During quantization, we’ll calculate scale and zero_point and follow the above formula while performing inference. In my project, I need to avoid that zero_point subtraction.

I know my issue is similar to symmetric quantization. But I don’t know how to implement it on Pytorch.

I’ve tried using Pytorch quantization API, and there seems to be no function that meets my requirement. I’ve tried using qscheme=torch.per_tensor_symmetric, and set dtype=qint8.

However, during inference, the model couldn’t work. Since the activations need to be quint8, while I’ve set it to qint8 to make zero_point=0.

Besides, I’ve also implemented QAT from scratch without using quantization API, and manully setting zero_poinrt=0, but the performance dropped a lot, and I don’t know where was wrong.

Could any one give me some suggestion? Thanks a lot! :pray:

dtype=qint8 for activation is currently not supported in the native backend (server and mobile cpu) of pytorch. Could you specify which bakcend/device (server cpu/mobile cpu/cuda etc.) are you targeting?

For the QAT question, are you setting zero_point to 0 after training? I don’t think we can do that

1 Like

None of these backend are my targets. I need to implement the neural network on chip, so Multiply-Add operation only is preferred.
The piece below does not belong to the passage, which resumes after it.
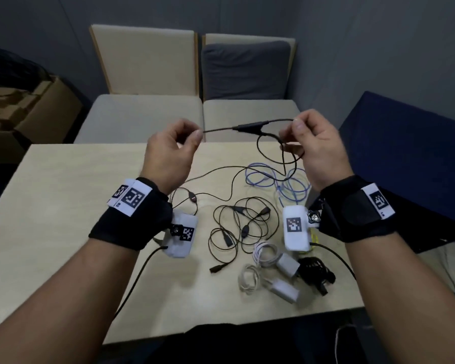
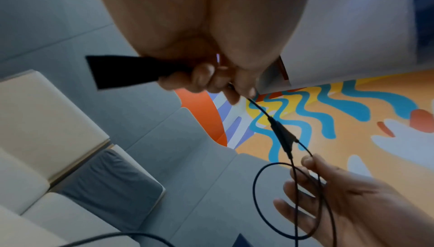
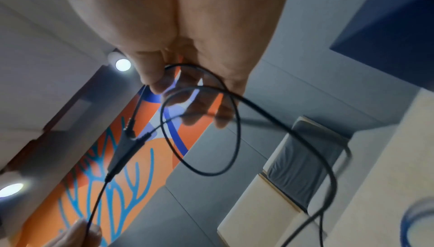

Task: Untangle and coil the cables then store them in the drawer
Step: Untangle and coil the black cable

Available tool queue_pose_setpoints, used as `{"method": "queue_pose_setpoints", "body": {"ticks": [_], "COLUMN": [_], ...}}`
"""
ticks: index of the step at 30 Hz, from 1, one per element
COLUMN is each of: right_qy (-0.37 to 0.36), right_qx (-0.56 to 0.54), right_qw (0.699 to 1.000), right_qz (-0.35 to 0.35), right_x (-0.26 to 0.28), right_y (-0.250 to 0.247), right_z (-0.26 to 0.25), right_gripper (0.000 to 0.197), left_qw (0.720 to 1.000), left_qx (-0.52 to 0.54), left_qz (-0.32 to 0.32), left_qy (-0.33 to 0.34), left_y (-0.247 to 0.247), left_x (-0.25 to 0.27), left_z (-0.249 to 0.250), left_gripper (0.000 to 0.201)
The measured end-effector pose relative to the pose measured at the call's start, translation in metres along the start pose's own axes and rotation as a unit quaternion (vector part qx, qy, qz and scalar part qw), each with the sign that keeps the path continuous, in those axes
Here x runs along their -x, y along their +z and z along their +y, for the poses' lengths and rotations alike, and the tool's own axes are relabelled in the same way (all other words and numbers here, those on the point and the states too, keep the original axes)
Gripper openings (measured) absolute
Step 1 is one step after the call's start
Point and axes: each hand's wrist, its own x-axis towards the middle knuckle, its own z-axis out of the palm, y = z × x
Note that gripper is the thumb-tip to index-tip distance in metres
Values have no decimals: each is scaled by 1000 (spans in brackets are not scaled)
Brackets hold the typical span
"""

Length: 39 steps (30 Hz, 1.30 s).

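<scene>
Both hands are raised well apart: the left hand [image 1: 168, 153] pinches one end of a thin black cable with a Y-shaped splitter [image 1: 250, 126], and the right hand [image 1: 318, 148] pinches a branch of it, a loop dangling from its fingers. Grey walls [image 1: 339, 48] enclose two beige upholstered chairs [image 1: 142, 61] behind a pale wooden table [image 1: 63, 206]. The splitter hangs taut between the hands, above the tabletop. Below it lie a tangle of black cables [image 1: 242, 227], a coiled blue cable [image 1: 294, 190] and two white chargers [image 1: 286, 264].

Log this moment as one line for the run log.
phase: untangling | left hand: pinches black splitter cable | right hand: holds its loop | table: black cable tangle
</scene>
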Motion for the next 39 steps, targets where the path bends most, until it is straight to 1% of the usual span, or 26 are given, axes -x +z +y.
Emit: {"method": "queue_pose_setpoints", "body": {"ticks": [1, 2, 3, 4, 5, 7, 8, 9, 10, 12, 13, 14, 16, 18, 20, 21, 23, 26, 28, 29, 31, 32, 34, 37, 39], "right_qy": [28, 54, 76, 93, 104, 107, 104, 103, 103, 104, 104, 104, 106, 110, 123, 130, 140, 139, 128, 112, 67, 46, 14, -34, -78], "right_qx": [-41, -92, -138, -162, -164, -129, -112, -98, -86, -72, -73, -80, -112, -163, -219, -231, -217, -180, -141, -103, -9, 28, 70, 100, 96], "right_qw": [999, 994, 987, 982, 980, 980, 978, 975, 973, 972, 974, 977, 981, 977, 966, 963, 965, 973, 981, 988, 998, 999, 997, 994, 989], "right_qz": [0, -4, -14, -30, -52, -111, -142, -168, -186, -196, -186, -167, -119, -84, -59, -52, -50, -39, -33, -28, -12, -1, 17, 41, 85], "right_x": [-1, -2, -3, -3, -3, -2, -1, -1, -1, -2, -2, -3, -5, -4, 0, 1, 4, 6, 7, 6, 4, 3, -1, -8, -14], "right_y": [-6, -11, -14, -15, -16, -14, -15, -16, -17, -21, -23, -27, -31, -28, -18, -13, -1, 12, 21, 24, 26, 24, 21, 20, 15], "right_z": [-2, -4, -6, -8, -8, -5, -3, -1, 0, 0, 0, 1, 4, 7, 11, 13, 13, 18, 22, 23, 20, 18, 11, -3, -11], "right_gripper": [23, 25, 26, 26, 26, 25, 24, 22, 22, 23, 23, 23, 22, 22, 22, 22, 22, 20, 21, 20, 17, 17, 20, 20, 19], "left_qw": [999, 996, 995, 997, 999, 991, 985, 981, 979, 979, 981, 985, 989, 988, 986, 984, 982, 978, 975, 980, 994, 998, 999, 999, 997], "left_qx": [-43, -79, -92, -76, -37, 60, 92, 111, 126, 146, 135, 117, 98, 131, 155, 160, 167, 184, 206, 189, 101, 65, 42, 3, -24], "left_qz": [22, 30, 27, 9, -29, -118, -145, -156, -153, -138, -131, -126, -106, -62, -17, -6, 5, 39, 18, 2, -12, -9, -5, -46, -70], "left_qy": [10, 24, 29, 28, 15, -16, -23, -31, -36, -41, -39, -34, -34, -49, -64, -73, -91, -89, -82, -68, -30, -15, -2, -21, -38], "left_y": [8, 16, 24, 33, 43, 64, 74, 82, 87, 90, 89, 87, 77, 65, 56, 52, 41, 17, 2, -6, -19, -25, -37, -49, -52], "left_x": [3, 7, 11, 16, 20, 28, 31, 32, 31, 29, 27, 25, 21, 17, 14, 14, 11, 4, 0, -2, -5, -7, -10, -12, -11], "left_z": [3, 6, 10, 14, 19, 27, 31, 34, 35, 38, 37, 35, 29, 21, 14, 12, 5, -1, -6, -9, -16, -21, -31, -42, -49], "left_gripper": [17, 27, 31, 31, 31, 36, 40, 39, 32, 6, 9, 16, 21, 23, 24, 23, 23, 24, 24, 23, 21, 19, 15, 13, 16]}}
Subtraction operation may be a burden for me.

For QAT, I think I’m just performing symmetric quantization, mapping floating point value to -128~127, where setting z=0 is okay.
When there’s ReLU, FakeQuantize floating point to 0~255.
When there’s no ReLU, FakeQuantize floating point to -128-127.
(FakeQuantize = quantize then dequantize)

My QAT work from scratch, self-define FakeQuantize, Q-convolution and so on, can do well on easy task like MNINST, but I couldn’t get it work as well as FP32 version of my object tracking task.

Therefore, I’m turning back to pytorch to see if there’s any API to set z=0.

just to clarify, the goal is to do QAT and set zero_point to 0? can you just set dtype to qint8 and qscheme to per_tensor_symmetric when you use FakeQuantize?

1 Like